Al-Qaeda's Teddy Bear Stars in Clifford Chase's Winkie

Beware the toy of terror at 59E59 Theaters

First came Carlos the Jackal, the Unabomber, and Osama Bin Laden. Now, America can add another name to the list of public enemies—Winkie the Bear. Yes, fellow citizens: According to spooks and G-men hell-bent on his execution, that floppy stuffed animal we see parked on a stool center stage is a creature no one ought to love. He might look innocent—even squeezable.

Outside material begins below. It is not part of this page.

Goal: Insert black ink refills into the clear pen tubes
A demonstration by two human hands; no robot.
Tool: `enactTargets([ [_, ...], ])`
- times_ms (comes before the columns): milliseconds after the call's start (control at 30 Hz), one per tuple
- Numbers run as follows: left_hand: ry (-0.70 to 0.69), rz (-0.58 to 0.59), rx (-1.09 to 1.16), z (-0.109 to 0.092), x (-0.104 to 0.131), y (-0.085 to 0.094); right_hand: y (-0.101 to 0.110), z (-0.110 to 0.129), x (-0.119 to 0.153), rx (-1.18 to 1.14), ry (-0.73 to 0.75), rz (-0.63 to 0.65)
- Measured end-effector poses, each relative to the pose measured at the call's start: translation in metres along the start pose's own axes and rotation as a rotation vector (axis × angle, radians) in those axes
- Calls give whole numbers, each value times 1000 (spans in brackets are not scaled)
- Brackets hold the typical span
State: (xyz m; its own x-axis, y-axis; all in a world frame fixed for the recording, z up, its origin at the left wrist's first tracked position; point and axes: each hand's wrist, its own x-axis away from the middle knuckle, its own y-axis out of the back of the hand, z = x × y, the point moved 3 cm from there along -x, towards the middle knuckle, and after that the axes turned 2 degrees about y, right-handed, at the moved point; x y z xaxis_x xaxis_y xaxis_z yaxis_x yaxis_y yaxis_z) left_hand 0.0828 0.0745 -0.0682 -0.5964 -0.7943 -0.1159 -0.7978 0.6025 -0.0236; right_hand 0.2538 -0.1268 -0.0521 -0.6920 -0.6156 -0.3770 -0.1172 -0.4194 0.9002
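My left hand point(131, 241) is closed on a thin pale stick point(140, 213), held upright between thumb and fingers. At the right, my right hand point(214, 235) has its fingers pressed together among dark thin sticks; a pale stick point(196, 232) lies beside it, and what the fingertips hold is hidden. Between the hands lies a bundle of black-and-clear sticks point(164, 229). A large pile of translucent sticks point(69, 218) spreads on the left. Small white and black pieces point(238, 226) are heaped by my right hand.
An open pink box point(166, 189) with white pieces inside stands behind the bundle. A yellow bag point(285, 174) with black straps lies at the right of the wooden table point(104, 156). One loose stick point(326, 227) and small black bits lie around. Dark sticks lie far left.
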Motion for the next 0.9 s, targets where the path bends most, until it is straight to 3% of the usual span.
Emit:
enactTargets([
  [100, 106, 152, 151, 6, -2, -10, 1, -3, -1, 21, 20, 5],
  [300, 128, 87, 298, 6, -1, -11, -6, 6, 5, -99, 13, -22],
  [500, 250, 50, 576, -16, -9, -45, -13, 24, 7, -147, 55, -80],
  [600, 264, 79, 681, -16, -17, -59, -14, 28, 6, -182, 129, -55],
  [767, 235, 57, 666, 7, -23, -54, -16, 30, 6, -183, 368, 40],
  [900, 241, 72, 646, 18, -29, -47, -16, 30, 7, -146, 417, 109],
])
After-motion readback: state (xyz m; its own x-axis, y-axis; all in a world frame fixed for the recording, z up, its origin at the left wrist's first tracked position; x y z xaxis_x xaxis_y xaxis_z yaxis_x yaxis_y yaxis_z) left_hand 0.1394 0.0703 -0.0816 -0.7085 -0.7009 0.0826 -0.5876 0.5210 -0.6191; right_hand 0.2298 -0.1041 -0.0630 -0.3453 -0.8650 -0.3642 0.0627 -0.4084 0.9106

But classified allegations say this master of disguise actually plots death for lawful civilians because he secretly hates our "way of life."

In Clifford Chase's Winkie, Matt Pelfrey's adaptation of that post-9/11 novel, Homeland Security captures, tortures, and prosecutes this long-suffering teddy. The comedy starts out as courtroom-based political satire, with paranoid CIA operatives and fear-mongering officials stoking public hatred. Via flashbacks to hooded renditions and "enhanced" interrogations, the play alludes—shrilly and often—to the so-called Global War on Terror and its cynical Orwellian vocabulary. Stars-and-stripes cover the upstage wall, reinforcing the obvious.

But if you bear with it, this dark caper eventually eclipses the pseudo-Brechtian overkill. Under Joe Tantalo's sharp direction, Godlight Theatre Company's peppy production gets a lot of mileage from its narrative frame—one of those hour-long MSNBC "investigative" reports on the incident. Elliot Hill portrays the special's breathless British host with a pitch-perfect ear for our fatuous broadcast media, stepping in and out of the shadows to comment with appropriately hilarious pomposity.

The Khalid Sheikh Mohammed of stuffed animals?
Sean Dooley
The Khalid Sheikh Mohammed of stuffed animals?

The turning point, however, falls later, when Winkie decides to break his stoic silence and tell his story. (Nick Paglino, who doubles as Winkie's distraught owner, puppeteers and voices the role suggestively.) The teddy's fantastical monologue steers the play into a much-needed new dimension—ursine allegory, perhaps?—with surprising emotional power. At last, the piece seems to channel all those animal emblems from modern literature—Kafka's cockroach, Bulgakov's black cat—as it makes a refreshing dip into the absurd. This rally comes late, but Tantalo's sporting cast carries it off. Like Winkie himself, the show narrowly averts a dark fate.